On May 1, lawyers for City Hall filed a complaint in Cook County Circuit Court, asking a judge to slap an injunction on the comptroller’s office and order the state release the money.
“… The Comptroller’s continued interception of these grant funds creates a significant threat that certain unallocated City funds intended for future risks and unanticipated shortfalls will be depleted and unavailable when needed,” the city asserted in its complaint. “This could lead to cuts in services and a reduction in personnel if there are not enough unallocated funds to respond to an emergency or other unexpected budget shortfall.”
The complaint centers on decisions made by the Office of Comptroller Susana Mendoza to intercept and hold grant money the city said it is due to receive from various state agencies.
The complaint does not specify how much money the city believes the comptroller’s office has intercepted to date.
According to the lawsuit, the comptroller’s actions followed notices of “final determination” submitted in March and April by three pension funds which manage retirement funds for Chicago city workers, including police officers. According to the complaint, city believes the pension funds have told the comptroller City Hall has shorted its contributions to the three pension funds by a total of about $23.1 million, which could trigger an embargo on state funds to the city.
Under state law, the comptroller is required to intercept and hold any payments being made by the state to a municipality, if one of the municipality’s pension funds reports the local government has failed to fund its pensions at the levels set by law.
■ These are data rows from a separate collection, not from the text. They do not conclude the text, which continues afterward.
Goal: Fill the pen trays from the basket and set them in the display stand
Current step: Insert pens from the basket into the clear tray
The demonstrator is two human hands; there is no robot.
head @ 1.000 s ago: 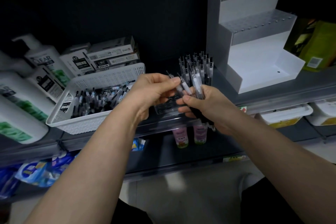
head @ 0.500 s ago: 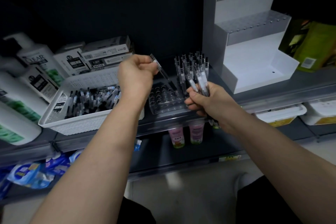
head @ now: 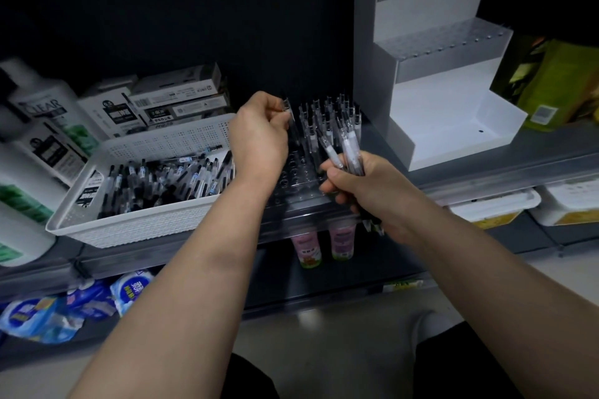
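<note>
Our left hand (head: 259, 136) pinches a single pen (head: 287, 113) near its top between thumb and fingertips. It holds the pen upright over the pen tray (head: 293, 186), above the tray's left rows of holes, which show no pens. Gripped by the top, the pen's tip is free to find a hole; the blur keeps us from telling whether it has entered one.

The tray's far right rows are packed with standing pens (head: 327, 116), so we judge the filling runs from there toward the tray's left and near edges.

Our right hand (head: 369, 194) is curled round a bundle of pens (head: 348, 147) at the tray's near right corner. Their tops fan up and away from us, so the next one is easy to pick out.

The basket (head: 136, 227) stands just left of the tray with many pens lying loose in it, close enough for restocking. The display stand (head: 434, 126) stands to the right of the tray, its lower white step bare.

By our judgement the tray is about half full, so setting it in the stand is not yet due.
</note>
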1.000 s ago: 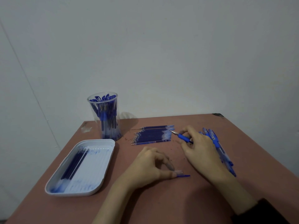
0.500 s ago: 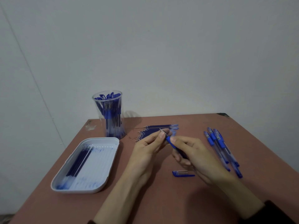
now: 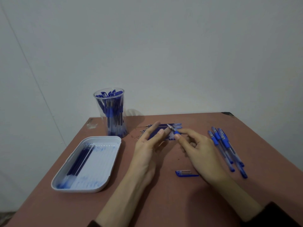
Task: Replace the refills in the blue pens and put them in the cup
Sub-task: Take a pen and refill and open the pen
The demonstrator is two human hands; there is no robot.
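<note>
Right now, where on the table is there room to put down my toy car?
The near edge of the table, between the two arms, is bare. So is the strip between the white tray and the left hand. It is crowded at the back by the cup and refills, and at the right by the loose pens and pen cap.

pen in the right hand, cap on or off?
Off. The pen in the right hand shows a bare metal tip pointing toward the left hand, and a loose blue cap lies on the table.

Tray (image 3: 105, 185) left, cup (image 3: 110, 115) behind, pens (image 3: 227, 149) right
</note>
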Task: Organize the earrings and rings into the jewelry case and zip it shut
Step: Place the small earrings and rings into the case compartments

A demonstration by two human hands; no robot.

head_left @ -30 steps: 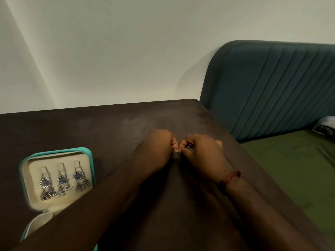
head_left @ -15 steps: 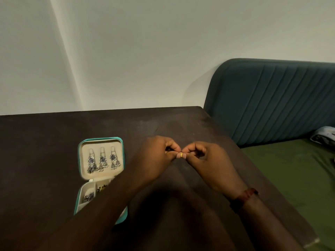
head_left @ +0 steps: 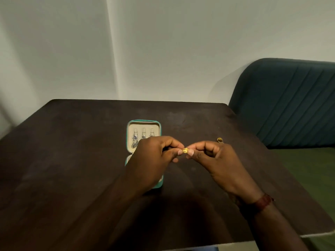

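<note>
At frame centre, the left hand (head_left: 155,156) and right hand (head_left: 213,158) pinched a gold ring (head_left: 185,150) between fingertips; small, rigid, likely slippery, best gripped by its band.

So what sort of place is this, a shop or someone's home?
Most likely a home, probably a bedroom: a dark wooden table stands by a plain wall, beside what looks like a bed with a teal padded headboard and a green sheet.
</note>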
Last year, the city of Harvey became the first Illinois municipal government to fall prey to the law, fighting in court for months over the comptroller’s acquiescence to the request of a Harvey public worker pension fund to intercept the money. In that instance, the litigation surrounded Harvey’s share of state sales tax money. That court fight eventually ended in a deal on how to divide the money.
In this instance, the city complaint said the “final determinations” by the pension funds are “false.”
The city also asserts the comptroller has not given the city a hearing to dispute the pension funds’ determinations, which the city said is contrary to the comptroller office’s rules and regulations, and against state law.
“The Comptroller’s interception of the grant funds without a final determination following a hearing before an impartial tribunal as to the City’s obligation to pay the alleged debt is also a denial of due process,” the city said.
A spokesman for the comptroller confirmed the comptroller's office had intercepted the funds at the request of the pension funds.
Spokesman Abdon Pallasch said the comptroller's office acted based on their understanding of the law. He noted the law had been written specifically to only allow the comptroller to intercept grant funds payable to thr city, exempting the city of Chicago's share of state tax revenue.
Pallasch said the comptroller's office had been served the city's lawsuit and would respond in court.
He declined for now to estimate the value of the funds that had been intercepted, saying that was still being calculated.